> _WHAT IS NEEDED_
In the material below, please retype the lines from the very first through the one with "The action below", exactly and without pictures.
►
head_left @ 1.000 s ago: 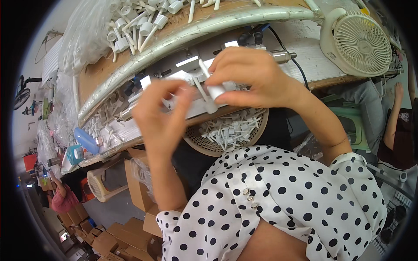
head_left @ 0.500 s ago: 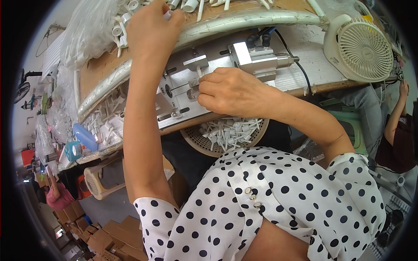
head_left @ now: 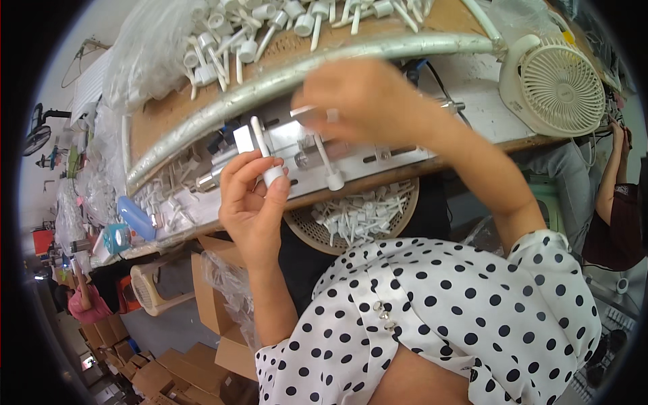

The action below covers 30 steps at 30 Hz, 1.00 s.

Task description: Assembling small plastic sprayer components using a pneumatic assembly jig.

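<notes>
My left hand [head_left: 253, 199] is closed around a white plastic stem-and-cap piece [head_left: 273, 175], its thin stem pointing up and its round cap near my thumb. My right hand [head_left: 368, 101], smeared by motion, hovers over the metal fixture [head_left: 300, 158]; its fingers are too blurred to read. Below that hand, a second white stem-and-cap piece [head_left: 327, 164] slants at the fixture's front edge, cap downward. Whether it rests there or is falling, I cannot tell. Under the bench edge, a round beige basket [head_left: 300, 226] holds many similar white pieces.
Beyond a plastic-wrapped rail [head_left: 378, 50], more white pieces [head_left: 256, 34] are heaped on a brown board. A small fan [head_left: 563, 81] stands at the right. At left are a blue object [head_left: 136, 214] and an open carton [head_left: 223, 297]. Another person [head_left: 614, 223] sits at far right.
My left hand has come back from the heap toward me, with a white piece in it. My right hand has lifted off the fixture, and a second piece now shows at its front edge.
</notes>
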Each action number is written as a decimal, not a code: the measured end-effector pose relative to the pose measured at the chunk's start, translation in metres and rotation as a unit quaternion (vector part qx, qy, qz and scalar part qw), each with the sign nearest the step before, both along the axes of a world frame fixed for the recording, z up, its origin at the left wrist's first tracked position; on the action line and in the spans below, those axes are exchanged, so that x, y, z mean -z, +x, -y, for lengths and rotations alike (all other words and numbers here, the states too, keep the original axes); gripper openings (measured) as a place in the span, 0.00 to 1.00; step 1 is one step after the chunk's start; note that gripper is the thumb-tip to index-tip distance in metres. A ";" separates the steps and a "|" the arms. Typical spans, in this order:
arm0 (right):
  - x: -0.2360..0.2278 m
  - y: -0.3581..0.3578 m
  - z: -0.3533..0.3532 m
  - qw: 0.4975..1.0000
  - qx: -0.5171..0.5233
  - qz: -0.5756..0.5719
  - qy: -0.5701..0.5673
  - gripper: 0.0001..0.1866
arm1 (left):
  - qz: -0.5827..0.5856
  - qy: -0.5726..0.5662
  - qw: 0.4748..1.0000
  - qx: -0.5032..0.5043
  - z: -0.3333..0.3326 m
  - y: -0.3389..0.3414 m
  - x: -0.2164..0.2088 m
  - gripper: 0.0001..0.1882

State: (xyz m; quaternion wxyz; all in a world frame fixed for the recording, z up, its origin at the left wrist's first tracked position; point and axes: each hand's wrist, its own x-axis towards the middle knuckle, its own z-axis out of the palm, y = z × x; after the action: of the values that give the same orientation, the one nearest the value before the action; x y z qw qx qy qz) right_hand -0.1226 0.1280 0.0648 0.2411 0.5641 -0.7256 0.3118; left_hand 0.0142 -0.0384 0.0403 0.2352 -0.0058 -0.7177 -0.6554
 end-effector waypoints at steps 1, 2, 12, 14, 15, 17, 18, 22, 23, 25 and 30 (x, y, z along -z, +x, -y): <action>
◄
> _RESULT FOR THIS TASK_
head_left @ 1.000 s ago: 
head_left @ 0.500 s ago: 
head_left @ now: 

The action below covers 30 steps at 30 Hz, 1.00 s.

Nothing else is part of this exercise.